Ulundu Vadai is almost popular among all over India. This is made especially during festival times or any special occasions. This is entirely high protein rich snacks made with whole ural dal/ lentil. Making this type of vadai required less time with few points to be remembered everytime to make good vadai. Follow the procedure and prepare it for festivals, serve for god, get the blessings and enjoy with family.
YIELD –8-10 vadai
Urad Dal- 1cup
Curry leaves – few spring
Coriander leaves- few chopped
Ginger- 2 tsp chopped
Salt To Taste
Oil for deep frying
Wash and soak urad dal with fenugreek seeds in water for 1- 2hours. Grind into a thick batter using mixer grinder or food processor with minimum amount of water ( add water just to grind dhal without sticking at the machine bottom).
Finely chop green chilli, ginger, curry leaves and coriander leaves. Add this to the batter with salt and asafoetida.
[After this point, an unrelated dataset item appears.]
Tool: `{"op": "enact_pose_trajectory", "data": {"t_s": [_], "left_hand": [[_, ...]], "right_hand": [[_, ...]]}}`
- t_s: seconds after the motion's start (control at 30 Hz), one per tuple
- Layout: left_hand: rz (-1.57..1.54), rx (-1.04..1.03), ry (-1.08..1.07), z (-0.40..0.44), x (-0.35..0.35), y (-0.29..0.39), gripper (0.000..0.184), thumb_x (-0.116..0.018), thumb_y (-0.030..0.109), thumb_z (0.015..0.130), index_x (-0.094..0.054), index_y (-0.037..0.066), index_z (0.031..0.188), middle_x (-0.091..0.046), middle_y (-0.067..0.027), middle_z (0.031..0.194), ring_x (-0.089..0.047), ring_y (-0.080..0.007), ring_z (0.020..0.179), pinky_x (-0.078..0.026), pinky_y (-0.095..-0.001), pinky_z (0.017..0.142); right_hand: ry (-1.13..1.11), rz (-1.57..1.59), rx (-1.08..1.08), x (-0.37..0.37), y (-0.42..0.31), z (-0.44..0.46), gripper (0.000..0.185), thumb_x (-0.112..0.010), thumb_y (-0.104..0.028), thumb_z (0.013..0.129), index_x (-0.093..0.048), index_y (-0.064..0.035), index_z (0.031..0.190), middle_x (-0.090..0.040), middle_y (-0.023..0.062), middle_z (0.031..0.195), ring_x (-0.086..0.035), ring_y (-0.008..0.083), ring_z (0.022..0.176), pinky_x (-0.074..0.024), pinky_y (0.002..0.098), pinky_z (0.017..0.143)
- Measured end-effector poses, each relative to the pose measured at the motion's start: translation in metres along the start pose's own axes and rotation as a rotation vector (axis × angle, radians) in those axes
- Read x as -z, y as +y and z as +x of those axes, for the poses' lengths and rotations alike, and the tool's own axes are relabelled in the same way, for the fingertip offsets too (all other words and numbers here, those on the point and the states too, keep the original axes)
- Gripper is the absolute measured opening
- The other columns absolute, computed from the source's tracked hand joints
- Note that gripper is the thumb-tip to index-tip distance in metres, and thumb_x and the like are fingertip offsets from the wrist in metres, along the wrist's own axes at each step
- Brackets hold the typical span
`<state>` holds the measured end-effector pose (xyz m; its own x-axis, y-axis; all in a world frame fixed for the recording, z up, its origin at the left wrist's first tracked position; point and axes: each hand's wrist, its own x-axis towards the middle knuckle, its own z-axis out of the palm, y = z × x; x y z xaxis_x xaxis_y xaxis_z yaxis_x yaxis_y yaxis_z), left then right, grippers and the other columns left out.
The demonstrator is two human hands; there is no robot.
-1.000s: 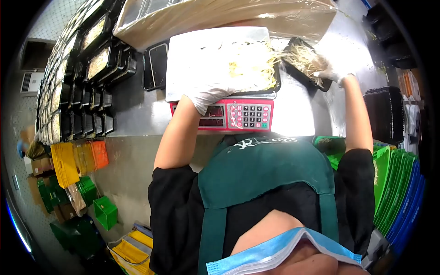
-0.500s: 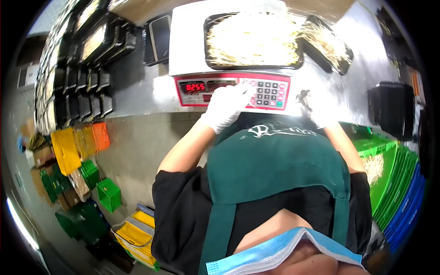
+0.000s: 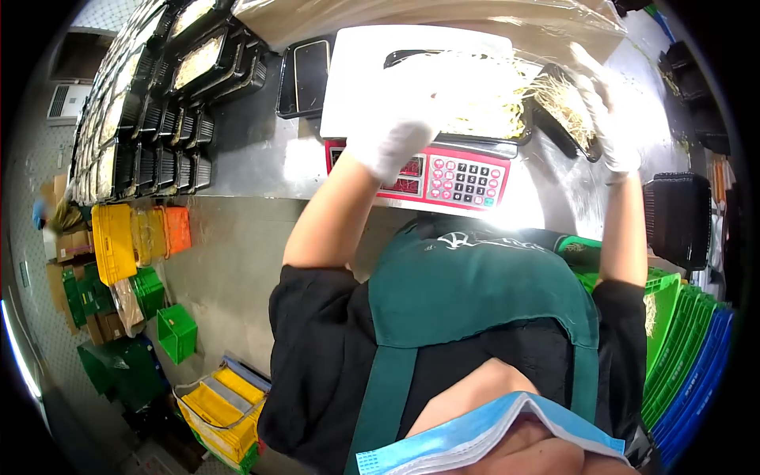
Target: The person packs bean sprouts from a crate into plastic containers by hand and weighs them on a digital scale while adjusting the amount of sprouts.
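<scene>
A white-gloved hand, my left hand [image 3: 396, 142], reaches over the front left of the black tray of pale bean sprouts [image 3: 483, 95] on the scale [image 3: 356, 59]. Glare washes out its fingers, so I cannot tell whether they grip anything. Part of the red control panel [image 3: 497, 172] and its display is covered by this hand and forearm. My right hand [image 3: 608, 123], also white-gloved, is along the right side of a smaller black tray [image 3: 564, 138] of sprouts, fingers stretched out. This tray lies tilted against the right side of the scale.
Stacked black trays of sprouts [image 3: 198, 63] line the table's left. A dark rectangular item with a pale rim [image 3: 310, 77] stands beside the scale. Black trays [image 3: 679, 220] are stacked at the right edge, above green crates [image 3: 673, 340]. Yellow crates [image 3: 226, 408] sit on the floor.
My left hand has moved from the scale's keypad up to the sprout tray. My right hand has gone from the table's front edge forward to the smaller tray. The view has shifted slightly.
</scene>
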<state>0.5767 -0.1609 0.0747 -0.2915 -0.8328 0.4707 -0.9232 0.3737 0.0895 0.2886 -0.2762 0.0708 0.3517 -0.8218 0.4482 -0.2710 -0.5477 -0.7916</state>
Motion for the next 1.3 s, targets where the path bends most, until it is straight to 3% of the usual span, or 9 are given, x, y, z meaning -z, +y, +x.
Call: {"op": "enact_pose_trajectory", "data": {"t_s": [0.03,0.23,0.57,0.67,0.77,0.87,0.93,1.03,1.3], "left_hand": [[-0.616,0.081,0.077,0.013,-0.005,-0.006,0.023,-0.060,0.017,0.083,-0.066,0.007,0.103,-0.066,-0.0084,0.091,-0.060,-0.0214,0.080,-0.047,-0.0312,0.073],[-0.083,-0.166,0.043,0.020,0.011,-0.004,0.036,-0.056,0.027,0.086,-0.061,0.006,0.115,-0.061,-0.0119,0.114,-0.057,-0.0287,0.103,-0.045,-0.0370,0.089],[-0.582,-0.044,-0.183,0.025,-0.033,-0.013,0.043,-0.060,0.037,0.083,-0.061,0.010,0.116,-0.060,-0.0120,0.118,-0.053,-0.0302,0.112,-0.038,-0.0414,0.099],[-0.370,-0.229,-0.001,0.024,-0.031,-0.014,0.038,-0.058,0.035,0.085,-0.063,0.010,0.114,-0.062,-0.0100,0.114,-0.054,-0.0297,0.109,-0.040,-0.0416,0.096],[-0.656,-0.076,-0.180,0.031,-0.029,-0.009,0.041,-0.059,0.032,0.087,-0.059,0.008,0.120,-0.061,-0.0079,0.119,-0.050,-0.0260,0.116,-0.036,-0.0390,0.100],[-0.822,0.010,-0.189,0.028,-0.029,-0.005,0.040,-0.055,0.040,0.087,-0.062,0.012,0.115,-0.061,-0.0075,0.117,-0.052,-0.0285,0.107,-0.040,-0.0435,0.092],[-0.549,0.030,-0.113,0.017,-0.042,-0.011,0.048,-0.055,0.047,0.085,-0.060,0.013,0.118,-0.055,-0.0087,0.126,-0.050,-0.0280,0.108,-0.036,-0.0497,0.091],[-0.226,-0.009,-0.267,0.032,-0.008,0.001,0.054,-0.067,0.024,0.081,-0.050,0.002,0.128,-0.057,-0.0127,0.122,-0.054,-0.0309,0.111,-0.039,-0.0423,0.099],[-0.447,0.081,-0.099,0.012,-0.021,-0.009,0.057,-0.068,0.044,0.076,-0.057,0.008,0.119,-0.057,-0.0140,0.111,-0.046,-0.0319,0.114,-0.037,-0.0489,0.092]], "right_hand": [[-0.033,0.006,0.012,-0.012,-0.017,0.008,0.043,-0.060,-0.018,0.090,-0.051,-0.0045,0.130,-0.053,0.0089,0.132,-0.051,0.0190,0.120,-0.0379,0.0315,0.103],[-0.255,-0.026,0.115,-0.081,-0.033,0.035,0.059,-0.061,-0.031,0.087,-0.043,-0.0078,0.138,-0.048,0.0117,0.137,-0.044,0.0248,0.128,-0.0322,0.0365,0.107],[-0.729,-0.632,0.062,-0.090,-0.055,0.033,0.062,-0.058,-0.040,0.084,-0.046,-0.0012,0.131,-0.059,0.0201,0.111,-0.058,0.0344,0.094,-0.0458,0.0386,0.087],[-0.458,-0.655,0.638,-0.053,-0.026,0.037,0.068,-0.063,-0.037,0.081,-0.042,-0.0007,0.135,-0.056,0.0200,0.117,-0.056,0.0331,0.098,-0.0445,0.0359,0.089],[-0.746,-0.158,0.205,-0.035,-0.019,0.038,0.070,-0.069,-0.019,0.079,-0.039,-0.0108,0.141,-0.054,0.0151,0.125,-0.056,0.0266,0.103,-0.0444,0.0344,0.089],[-0.743,-0.547,-0.074,-0.039,-0.038,0.027,0.060,-0.067,-0.014,0.081,-0.045,-0.0085,0.136,-0.060,0.0098,0.119,-0.058,0.0193,0.100,-0.0468,0.0316,0.086],[-0.579,-0.558,0.192,-0.038,-0.003,0.012,0.043,-0.067,-0.012,0.082,-0.056,-0.0036,0.123,-0.066,0.0040,0.104,-0.060,0.0141,0.089,-0.0495,0.0286,0.079],[-0.380,0.338,-0.483,-0.019,0.011,0.010,0.022,-0.065,-0.012,0.085,-0.066,-0.0025,0.105,-0.068,0.0048,0.100,-0.060,0.0114,0.078,-0.0491,0.0259,0.070],[0.053,0.060,-0.449,0.109,0.118,-0.013,0.027,-0.067,-0.022,0.085,-0.068,-0.0027,0.103,-0.068,0.0055,0.098,-0.061,0.0119,0.082,-0.0472,0.0270,0.072]]}}
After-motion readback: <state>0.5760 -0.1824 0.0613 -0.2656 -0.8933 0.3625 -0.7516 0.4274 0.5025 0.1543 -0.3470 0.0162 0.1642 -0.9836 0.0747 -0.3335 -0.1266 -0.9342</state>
Mix well to combine all ingredients well with batter.
Now heat sufficient oil for deep frying in a deep bottom vessel / kadai . After few minutes check for the oil temperature whether it is ready for frying vadai by dropping small amount of the batter over the oil if it comes to the top then perfect.
Keep water in a small cup by the side to wet your hands while making vadai(this will help to shape good vadai and avoid stickiness with hands).
Slightly wet your hands in water, take some required amount of batter and flatten a bit , make a same hole in the center with thumb(here again slightly wet your thumb to make perfect hole).
Drop slowly and carefully in the hot oil without spilling over you. Deep fry both sides till crisp golden brown over medium flame.
Repeat with remaining batter to make vadai.
Serve hot with coconut chutney.
Ulundu Vadai / Medu Vadai
If you wish can add finly chopped onion (1) to the batter to add taste, but here today I didn’t include it in the vadai as it is made specially for Varalakshmi Vratam (fasting purpose).
Adding very less water while grinding the batter helps to yield good shape vadai, gives fluffiness, absorbs less oil.
Mix dough well enough for 5minutes when ground using mixie and try to make vadai immediatedly once the batter is ready , as later it tends to start fermenting and absorbs more oil .
Ulundu Vadai / Medu Vadai
One more suggestion by mistake if the batter is watery add few tablespoon of rice flour to make batter thick and this will yield good shape.
Adding fenugreek seeds will helps to make soft and crisp vadai with good appealing color.